Moringa is a highly nutritious plant that boasts an impressive nutrient profile. According to government research, it contains seven times more Vitamin C than oranges, ten times more Vitamin A than carrots, 17 times more calcium than milk, nine times more protein than yogurt, 15 times more potassium than bananas, and 25 times more iron than spinach. Moringa leaves are recommended for consumption by children and pregnant and nursing women. Today, many countries worldwide trust Moringa for its incredible healing properties.

“Moringa is a remarkable plant that offers various applications. While its leaves are the most commonly used part, other components such as flowers, fruits, and pods have different purposes. Apart from its nutritional richness, Moringa is employed to combat malnutrition and can even purify water. Interestingly, it contains more protein than eggs, more iron than spinach, more vitamin A than carrots, and more calcium than milk, making it a nutritional powerhouse with diverse benefits,” says Swagatika Das, an Ayurveda expert and Co-Founder of Nat Habit.

Moringa leaves and powder are beneficial for improving children’s immunity, strength, and brain growth. You can use Moringa leaf soup as a healthy option for young children, and the powder can be added to the roti and dosa mix. This herb is very effective in reducing fatigue and increasing energy levels.

“Moringa is a highly nutritious plant that offers numerous benefits for overall well-being. It contains powerful antioxidants such as quercetin and chlorogenic acid, which help to reduce oxidative stress and promote cell longevity, preventing aging. Moringa is also rich in vitamin C, which is particularly beneficial for promoting healthy and radiant skin. It provides essential proteins, vitamins B-complex and C, iron, and magnesium, making it an affordable and accessible nutrition source in various countries. Apart from its nutritional value, Moringa is also a potent anti-inflammatory agent, thanks to its isothiocyanates, which can help prevent chronic health issues, dermal problems, and scalp issues. Moringa also acts as a natural detoxifier, reversing liver damage, boosting immunity, and enhancing energy levels,” says Swagatika Das.

How Moringa was used in ancient times

Moringa has gained recognition in two ancient medicinal practices – Ayurveda and Sidha. In the ancient book of Bhava Prakash, Moringa was praised for its detoxifying properties and was referred to as ‘Sigru.’ The book described it as an herb that moves like an arrow while deeply penetrating tissues and providing a thorough cleansing.

In ancient times, the Sage Agasthya recommended Moringa for gaining strength. He wrote that the person who consumed Moringa would become strong and wouldn’t need any walking stick or support even after reaching 90 years of age. Moringa was used in various forms for different purposes, such as a decoction in herbal teas, as a paste to treat skin ailments, as oil for abhyanga (oil massage), as a medicinal plaster, and as a juice for both nutritional enhancement and detoxification. Das says that the versatility of Moringa made it a valuable resource in traditional practices for promoting health and well-being.

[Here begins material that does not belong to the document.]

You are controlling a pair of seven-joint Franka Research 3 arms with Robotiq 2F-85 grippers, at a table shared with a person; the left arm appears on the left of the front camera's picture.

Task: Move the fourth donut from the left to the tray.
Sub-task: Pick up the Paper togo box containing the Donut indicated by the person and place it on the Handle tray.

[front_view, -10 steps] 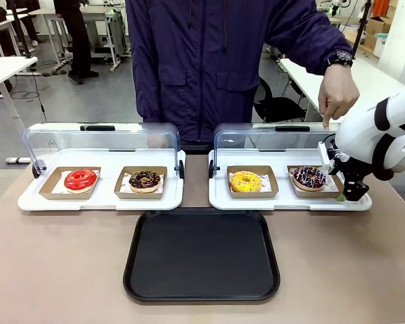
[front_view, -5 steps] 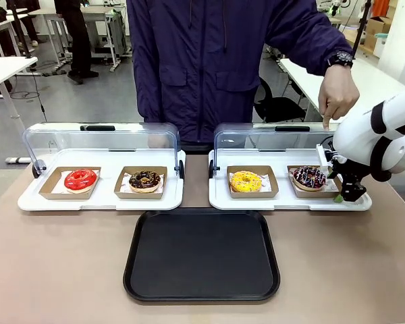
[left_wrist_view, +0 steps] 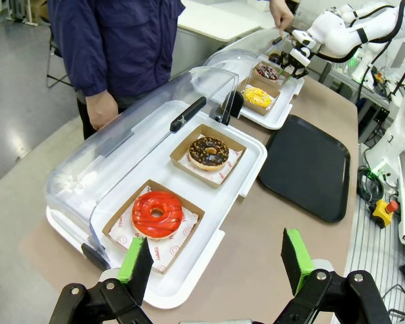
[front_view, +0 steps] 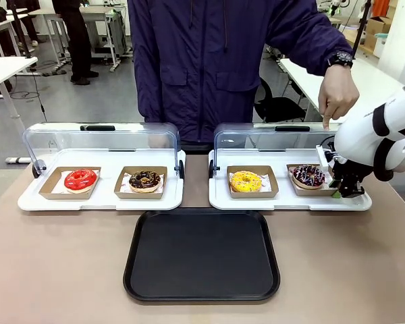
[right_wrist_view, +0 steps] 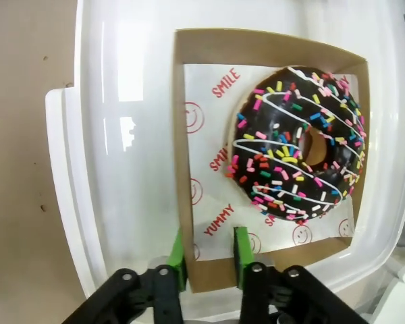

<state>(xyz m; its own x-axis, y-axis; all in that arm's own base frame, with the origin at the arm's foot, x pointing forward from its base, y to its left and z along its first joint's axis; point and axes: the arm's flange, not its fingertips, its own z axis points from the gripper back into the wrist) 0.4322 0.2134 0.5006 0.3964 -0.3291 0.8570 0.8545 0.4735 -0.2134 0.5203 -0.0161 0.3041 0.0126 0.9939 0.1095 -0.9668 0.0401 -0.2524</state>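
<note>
Right fingers (right_wrist_view: 206, 260) pinch wall of brown cardboard holder (right_wrist_view: 189, 135), green pads either side of its edge. Holder carries sprinkled chocolate donut (right_wrist_view: 297, 145), glossy ring, on printed paper. Holder sits at right end of right white display tray (front_view: 290, 200), near surface's far right corner. Four donuts in four holders, two per display tray, clear domed lids raised. Black tray (front_view: 202, 254), flat, rounded corners, at near edge centre. Left fingers (left_wrist_view: 216, 260) spread apart, holding nothing.
</note>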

How to add Moringa to the diet


Incorporating Moringa into your diet is easy and versatile, says Das, as she suggested different ways to add Moringa to your plate.

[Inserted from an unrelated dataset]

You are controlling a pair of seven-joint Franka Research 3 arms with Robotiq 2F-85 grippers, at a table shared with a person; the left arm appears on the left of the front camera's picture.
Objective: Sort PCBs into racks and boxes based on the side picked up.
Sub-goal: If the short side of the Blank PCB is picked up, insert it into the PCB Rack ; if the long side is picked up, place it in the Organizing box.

  • Enhance your morning routine by adding a sprinkle of moringa powder to your smoothie for a powerful nutritional boost.
  • Alternatively, Moringa juice leaves for a dose of nutrition and antioxidants, or indulge in the detoxifying benefits of Moringa tea.
  • For a tasty twist, go the East Indian way – consider preparing a dish using Moringa leaves like you would make a ‘palak or methi saag’ dish.
  • Add moringa fruit or drumsticks to sambar or veggie days, or make a delicious mustard-based curry.
  • Moringa leaves can improve breast milk production and increase its quantity and quality.

Who shouldn’t have Moringa?

“Moringa should be avoided by individuals taking anti-diabetic medication due to its hypoglycemic effects. It may also cause hypotension and should be avoided by those with low blood pressure. Patients with thyroid disorders should exercise caution before consuming Moringa. Additionally, pregnant women should consult their physician before incorporating Moringa into their diet,” advises Das.